Opener

The Deterministic Gate

A mid-market regional bank runs an internal answer-drafting workload for its loan officers. The model takes a loan application packet, retrieves the matching policy excerpts and the customer's account context, and drafts a one-paragraph response the officer reviews before sending. About 30,247 queries flow through it on a typical weekday. Inputs run roughly 3,200 tokens (the policy boilerplate plus the application context). Outputs run roughly 280 tokens.

The workload sits behind a three-gate validation pipeline: a PII redaction pass, a policy-rubric eval, and a compliance regex sweep that catches anything resembling unhedged numeric advice. The model is a frontier closed-API at $3.00 per million input tokens and $15.00 per million output. The regulatory boilerplate is stable across queries, so the team designed the prompt with the boilerplate at the top and the application context after. Cache hits on the boilerplate prefix run around 75%.

In Q3, finance flagged that inference spend had grown 22.4% while query volume grew only 8.1%. Quality pass rate was up slightly. P95 latency was flat. The team's first instinct was traffic mix.

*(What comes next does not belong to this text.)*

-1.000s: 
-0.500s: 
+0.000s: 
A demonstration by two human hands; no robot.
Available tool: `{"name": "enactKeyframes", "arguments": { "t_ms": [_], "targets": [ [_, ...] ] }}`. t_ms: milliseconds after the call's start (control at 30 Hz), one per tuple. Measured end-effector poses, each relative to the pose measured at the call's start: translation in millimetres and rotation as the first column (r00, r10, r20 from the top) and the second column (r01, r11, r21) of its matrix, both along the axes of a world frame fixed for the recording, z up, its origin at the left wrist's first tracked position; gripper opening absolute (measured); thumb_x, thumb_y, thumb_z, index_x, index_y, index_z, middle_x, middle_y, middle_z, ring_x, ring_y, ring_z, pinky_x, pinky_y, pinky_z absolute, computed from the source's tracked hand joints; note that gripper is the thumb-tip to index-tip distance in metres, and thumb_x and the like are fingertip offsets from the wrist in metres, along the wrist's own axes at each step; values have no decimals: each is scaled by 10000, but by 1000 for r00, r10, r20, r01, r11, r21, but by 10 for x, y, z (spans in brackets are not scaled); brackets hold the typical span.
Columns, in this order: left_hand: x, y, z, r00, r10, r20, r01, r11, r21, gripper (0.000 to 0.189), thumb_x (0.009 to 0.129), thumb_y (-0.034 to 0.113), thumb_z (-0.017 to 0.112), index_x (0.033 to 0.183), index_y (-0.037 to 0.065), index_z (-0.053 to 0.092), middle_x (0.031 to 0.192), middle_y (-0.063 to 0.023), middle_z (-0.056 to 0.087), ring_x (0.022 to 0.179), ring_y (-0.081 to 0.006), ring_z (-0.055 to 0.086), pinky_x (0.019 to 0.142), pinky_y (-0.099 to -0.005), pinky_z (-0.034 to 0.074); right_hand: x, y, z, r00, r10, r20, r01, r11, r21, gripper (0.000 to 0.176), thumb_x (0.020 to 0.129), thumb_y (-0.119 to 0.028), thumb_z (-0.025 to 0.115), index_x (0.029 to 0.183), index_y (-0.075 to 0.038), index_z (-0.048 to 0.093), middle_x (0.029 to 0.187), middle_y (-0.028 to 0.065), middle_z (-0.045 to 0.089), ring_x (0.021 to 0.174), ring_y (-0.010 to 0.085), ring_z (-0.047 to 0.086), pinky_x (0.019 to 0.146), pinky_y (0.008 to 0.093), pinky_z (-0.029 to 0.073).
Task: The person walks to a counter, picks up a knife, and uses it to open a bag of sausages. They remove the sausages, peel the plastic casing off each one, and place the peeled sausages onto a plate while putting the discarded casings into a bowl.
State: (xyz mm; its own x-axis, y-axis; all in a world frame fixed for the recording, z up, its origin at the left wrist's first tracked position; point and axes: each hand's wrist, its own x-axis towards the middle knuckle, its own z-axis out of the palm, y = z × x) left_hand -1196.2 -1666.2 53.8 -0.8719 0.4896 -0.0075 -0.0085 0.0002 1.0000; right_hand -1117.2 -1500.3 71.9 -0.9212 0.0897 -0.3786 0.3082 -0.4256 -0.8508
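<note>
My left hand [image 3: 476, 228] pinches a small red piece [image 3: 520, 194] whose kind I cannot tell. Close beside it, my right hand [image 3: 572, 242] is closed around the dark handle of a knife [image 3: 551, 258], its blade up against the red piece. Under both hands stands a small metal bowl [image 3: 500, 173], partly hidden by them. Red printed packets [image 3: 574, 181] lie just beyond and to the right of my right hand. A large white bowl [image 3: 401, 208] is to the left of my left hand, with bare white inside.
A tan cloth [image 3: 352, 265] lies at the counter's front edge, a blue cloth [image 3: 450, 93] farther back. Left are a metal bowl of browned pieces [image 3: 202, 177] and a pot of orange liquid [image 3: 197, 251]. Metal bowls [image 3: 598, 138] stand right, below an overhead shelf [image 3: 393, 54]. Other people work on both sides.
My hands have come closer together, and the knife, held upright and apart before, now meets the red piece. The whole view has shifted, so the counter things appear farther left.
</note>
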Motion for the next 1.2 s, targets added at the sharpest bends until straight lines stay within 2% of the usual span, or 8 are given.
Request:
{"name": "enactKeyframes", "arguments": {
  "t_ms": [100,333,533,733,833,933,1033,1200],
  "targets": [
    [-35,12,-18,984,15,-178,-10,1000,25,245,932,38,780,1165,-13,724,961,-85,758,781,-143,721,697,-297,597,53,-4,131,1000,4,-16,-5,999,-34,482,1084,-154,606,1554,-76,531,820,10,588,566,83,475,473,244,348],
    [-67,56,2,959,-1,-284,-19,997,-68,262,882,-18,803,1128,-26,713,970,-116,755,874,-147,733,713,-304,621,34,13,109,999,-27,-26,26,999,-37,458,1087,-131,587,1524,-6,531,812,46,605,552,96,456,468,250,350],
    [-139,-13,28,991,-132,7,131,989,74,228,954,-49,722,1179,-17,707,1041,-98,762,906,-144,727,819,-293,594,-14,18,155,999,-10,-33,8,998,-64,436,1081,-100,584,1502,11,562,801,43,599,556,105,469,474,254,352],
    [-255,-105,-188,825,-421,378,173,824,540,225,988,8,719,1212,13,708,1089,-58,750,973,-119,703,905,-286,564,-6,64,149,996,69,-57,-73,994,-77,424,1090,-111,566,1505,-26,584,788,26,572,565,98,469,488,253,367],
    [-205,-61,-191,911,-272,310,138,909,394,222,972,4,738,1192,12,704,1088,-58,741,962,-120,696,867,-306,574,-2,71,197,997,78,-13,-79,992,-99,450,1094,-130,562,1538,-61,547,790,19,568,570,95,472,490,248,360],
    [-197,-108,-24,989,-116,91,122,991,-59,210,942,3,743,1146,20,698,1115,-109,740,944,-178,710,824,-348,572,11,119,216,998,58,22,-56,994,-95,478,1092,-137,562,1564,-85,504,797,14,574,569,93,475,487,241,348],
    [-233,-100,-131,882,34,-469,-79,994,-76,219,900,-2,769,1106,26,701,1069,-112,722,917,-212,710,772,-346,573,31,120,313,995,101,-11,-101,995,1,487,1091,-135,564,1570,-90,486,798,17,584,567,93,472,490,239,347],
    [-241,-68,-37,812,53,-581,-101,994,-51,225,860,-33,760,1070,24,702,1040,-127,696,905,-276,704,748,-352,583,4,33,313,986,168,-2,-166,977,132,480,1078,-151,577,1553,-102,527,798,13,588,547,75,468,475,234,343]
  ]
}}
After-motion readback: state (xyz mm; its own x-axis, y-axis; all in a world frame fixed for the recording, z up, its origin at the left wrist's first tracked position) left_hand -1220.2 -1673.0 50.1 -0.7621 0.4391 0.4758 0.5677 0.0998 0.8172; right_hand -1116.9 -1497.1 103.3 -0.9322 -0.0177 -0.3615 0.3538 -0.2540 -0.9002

This chapter is the autopsy. It shows what the cost-per-token view missed, why a deterministic pre-validation gate ended up cutting inference spend 14% without touching the model, and the side-finding the CFO ended up caring about more than the savings: a defensible audit trail for the bank's compliance review.

The Trace

Below are thirteen consecutive requests pulled from the answer-drafting service on a Wednesday in Q3. The numbers are anonymized; the field shapes, billing grammar, and cache semantics come from real provider documentation and the failure modes come from production. This slice is built to make the mechanism legible, not to publish a deployment. The headline 10x loaded-to-naive ratio it produces is unusually wide on purpose. Production answer-drafting workloads more commonly land at a 2-4x loaded ratio; the wide gap here is rhetorical, the shape is structural.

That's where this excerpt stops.